Testing linear regression empirically

In this blog post we will disect ordinary least squares regression, and what it can (and can’t) do.

Brown concrete building under blue sky during daytime (Sam Moghadam Khamseh)

Linear models are intriguing because they are both simple and powerful. This simplicity can be attributed to the fact that many natural processes actually follow simple laws.

I’ll give you an example: bigger objects are usually heavier. Both attributes are normally distributed (that is, there is an average size and mass for an object and fewer exceptions). These assumptions are what drives ordinary least squares (OLS) regression, in particular there are six key assumptions:

1. the process you are modelling is linear
2. your observations are sampled from a random variable, including noise
3. the conditional mean should be zero (variables should not have a perfect correlation)
4. there is no multi-collinearity (multiple variables should also not have a perfect correlation)
5. spherical errors: the data should be homoscedastic
6. from 5 follows that the data should be normally distributed

Linear models are also mathematically intriguing because we can translate these assumptions easily into statistics. In particular, ordinary least squares (OLS) regression can be derived simply from adding gaussian noise to a regression model:

\(y = \hat{\beta}*\hat{x} + \epsilon\)

Where \(\epsilon\) is a gaussian random variable. When we derive this term as a function of \(\beta\) and take the logarithm, we end up with the mean squared error loss criteria:

\(\mathcal{L} = || y - X\beta ||^2\)

Which is the optimal loss function for regression, given a process with gaussian noise.

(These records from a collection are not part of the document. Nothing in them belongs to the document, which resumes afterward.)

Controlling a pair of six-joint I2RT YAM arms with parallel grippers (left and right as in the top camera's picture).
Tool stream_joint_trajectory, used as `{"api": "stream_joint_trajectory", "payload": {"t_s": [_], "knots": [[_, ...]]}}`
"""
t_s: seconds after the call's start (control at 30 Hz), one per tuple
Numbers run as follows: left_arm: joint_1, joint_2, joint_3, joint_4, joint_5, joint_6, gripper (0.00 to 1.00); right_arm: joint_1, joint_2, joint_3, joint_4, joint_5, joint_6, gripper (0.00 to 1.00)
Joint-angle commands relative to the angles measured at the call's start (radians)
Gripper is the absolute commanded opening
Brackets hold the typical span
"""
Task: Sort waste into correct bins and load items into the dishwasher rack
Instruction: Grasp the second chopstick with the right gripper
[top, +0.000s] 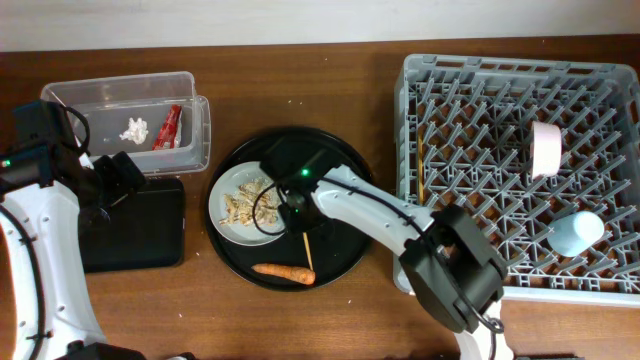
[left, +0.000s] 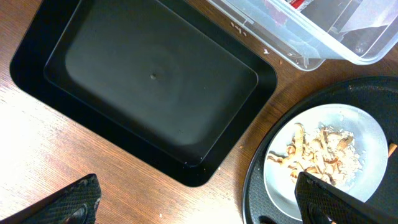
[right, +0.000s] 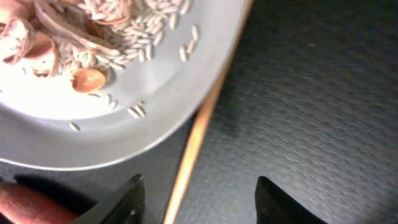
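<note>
From overhead the right claw (right: 196, 196) is hidden under its own wrist, and only the lower end of a chopstick (right: 202, 124) pokes out from beneath the arm; the right wrist view is close and soft, showing just part of the grey plate (right: 93, 124), the edge of the food scraps (right: 81, 25) on it, and a blurred end of the carrot (right: 31, 205) cut off at the lower left corner; there the claw is released, its two fingertips on either side of the chopstick and not touching it, the stick running slantwise along the plate's rim on the round black tray (right: 311, 93); the left claw (left: 202, 205) shows only its tips at the bottom edge of its view, spread apart and holding nothing, over the desk (top: 330, 80) beside the flat black tray (left: 155, 81); the clear tub (top: 195, 130) holds the tissue (top: 134, 130) and the red wrapper (top: 168, 128); in the dishwasher rack (top: 520, 290) stand the white bowl (top: 546, 148) and the light-blue cup (top: 577, 232), while a thin wooden stick (top: 421, 170) near the rack's left wall is too slim to make out clearly.
</note>
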Motion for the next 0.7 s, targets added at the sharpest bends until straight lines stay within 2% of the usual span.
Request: {"api": "stream_joint_trajectory", "payload": {"t_s": [0.0,0.13,0.17,0.2,0.23,0.3,0.37,0.43,0.53,0.67], "knots": [[0.005,-0.008,0.002,-0.001,0.004,-0.014,0.99,0.011,0.043,0.008,0.01,0.01,0.033,0.56],[0.005,-0.008,0.002,-0.001,0.004,-0.014,0.99,0.01,0.077,-0.01,0.011,0.048,0.09,0.55],[0.005,-0.008,0.002,-0.001,0.004,-0.014,0.99,0.01,0.08,-0.01,0.01,0.057,0.103,0.51],[0.005,-0.008,0.002,-0.001,0.004,-0.014,0.99,0.01,0.08,-0.013,0.01,0.059,0.114,0.43],[0.005,-0.008,0.002,-0.001,0.004,-0.014,0.99,0.009,0.08,-0.014,0.01,0.059,0.114,0.29],[0.005,-0.008,0.002,-0.001,0.004,-0.014,0.99,0.009,0.08,-0.014,0.01,0.058,0.121,0.17],[0.005,-0.008,0.002,-0.001,0.004,-0.014,0.99,0.009,0.08,-0.014,0.01,0.058,0.122,0.09],[0.005,-0.008,0.002,-0.001,0.004,-0.014,0.99,0.009,0.08,-0.014,0.01,0.058,0.122,0.04],[0.005,-0.008,0.002,-0.001,0.004,-0.014,0.99,-0.008,0.064,0.024,-0.026,0.058,0.121,0.04],[0.005,-0.008,0.002,-0.001,0.004,-0.014,0.99,-0.134,-0.043,0.166,-0.141,0.062,0.066,0.04]]}}
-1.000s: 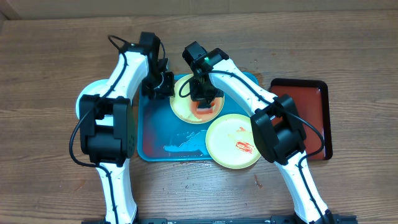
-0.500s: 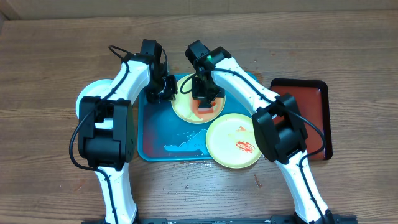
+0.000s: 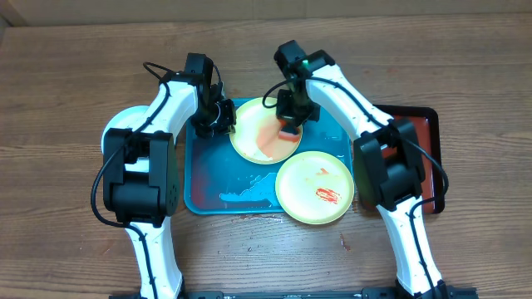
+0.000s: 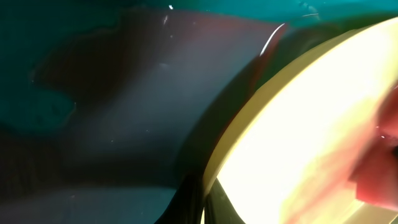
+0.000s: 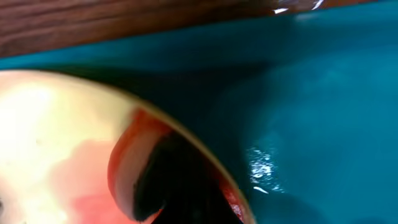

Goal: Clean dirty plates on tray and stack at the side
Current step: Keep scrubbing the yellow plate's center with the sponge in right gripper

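The turquoise tray (image 3: 199,178) holds two plates. The far plate (image 3: 252,124) carries a pale red smear. My left gripper (image 3: 223,123) is shut on its left rim; in the left wrist view the rim (image 4: 249,143) runs between the fingers (image 4: 202,202). My right gripper (image 3: 288,126) is shut on a red wiping pad (image 5: 121,165) and presses it on that plate's right edge (image 5: 50,124). The near plate (image 3: 303,178) has red sauce and overhangs the tray's front right corner. A third pale plate (image 3: 116,133) lies on the table to the left, mostly hidden by my left arm.
A dark red, black-rimmed tray (image 3: 420,158) lies to the right, partly under my right arm. A wet streak (image 3: 245,193) marks the turquoise tray's floor near its front edge. Wooden table surrounds everything.
My right gripper has slid the red pad from the far plate's middle to its right edge, leaving a faint red smear. My left gripper stays on the rim.
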Controlling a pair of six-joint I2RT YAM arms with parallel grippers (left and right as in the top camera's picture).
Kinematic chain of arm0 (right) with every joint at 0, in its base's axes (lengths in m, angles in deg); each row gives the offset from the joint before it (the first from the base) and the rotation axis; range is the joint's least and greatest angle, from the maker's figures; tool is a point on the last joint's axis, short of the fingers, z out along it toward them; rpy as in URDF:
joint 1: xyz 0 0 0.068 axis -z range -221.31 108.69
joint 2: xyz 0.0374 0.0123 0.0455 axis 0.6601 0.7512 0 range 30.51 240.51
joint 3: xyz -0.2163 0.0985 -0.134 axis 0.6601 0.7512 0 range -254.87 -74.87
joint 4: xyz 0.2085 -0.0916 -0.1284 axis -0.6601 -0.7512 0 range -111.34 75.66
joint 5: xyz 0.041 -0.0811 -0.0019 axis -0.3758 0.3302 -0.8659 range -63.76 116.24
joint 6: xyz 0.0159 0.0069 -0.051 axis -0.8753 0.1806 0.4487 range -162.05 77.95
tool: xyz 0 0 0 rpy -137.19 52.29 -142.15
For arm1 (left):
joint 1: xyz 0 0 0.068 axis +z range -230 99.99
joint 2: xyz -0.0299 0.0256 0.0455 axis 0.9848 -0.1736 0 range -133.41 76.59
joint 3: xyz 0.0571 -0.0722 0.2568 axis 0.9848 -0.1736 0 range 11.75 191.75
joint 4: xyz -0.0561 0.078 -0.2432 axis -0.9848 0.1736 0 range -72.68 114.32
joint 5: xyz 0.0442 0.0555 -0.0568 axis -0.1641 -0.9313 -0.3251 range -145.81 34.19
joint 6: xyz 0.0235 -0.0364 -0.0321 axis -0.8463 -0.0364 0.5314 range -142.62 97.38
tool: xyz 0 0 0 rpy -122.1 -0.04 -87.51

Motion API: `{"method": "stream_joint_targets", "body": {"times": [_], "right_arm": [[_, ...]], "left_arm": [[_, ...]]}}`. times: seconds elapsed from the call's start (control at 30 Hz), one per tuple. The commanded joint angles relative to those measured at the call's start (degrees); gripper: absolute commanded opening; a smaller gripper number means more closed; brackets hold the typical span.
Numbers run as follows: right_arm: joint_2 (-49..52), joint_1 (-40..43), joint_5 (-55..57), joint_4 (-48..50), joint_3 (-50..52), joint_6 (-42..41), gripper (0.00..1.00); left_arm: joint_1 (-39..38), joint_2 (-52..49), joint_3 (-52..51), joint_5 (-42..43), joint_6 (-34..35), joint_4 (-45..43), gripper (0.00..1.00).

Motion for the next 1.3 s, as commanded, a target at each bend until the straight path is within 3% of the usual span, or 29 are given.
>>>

This is the loss function that you commonly use when you use LinearRegression (or by extension ridge, lasso, logistic etc.) from sklearn.

That’s how far the theory goes. Being good scientists, we should investigate if linear regression actually does what we intend.

Our assumption is that it would perform terribly on non-normal distributions (such as gamma). Does it actually?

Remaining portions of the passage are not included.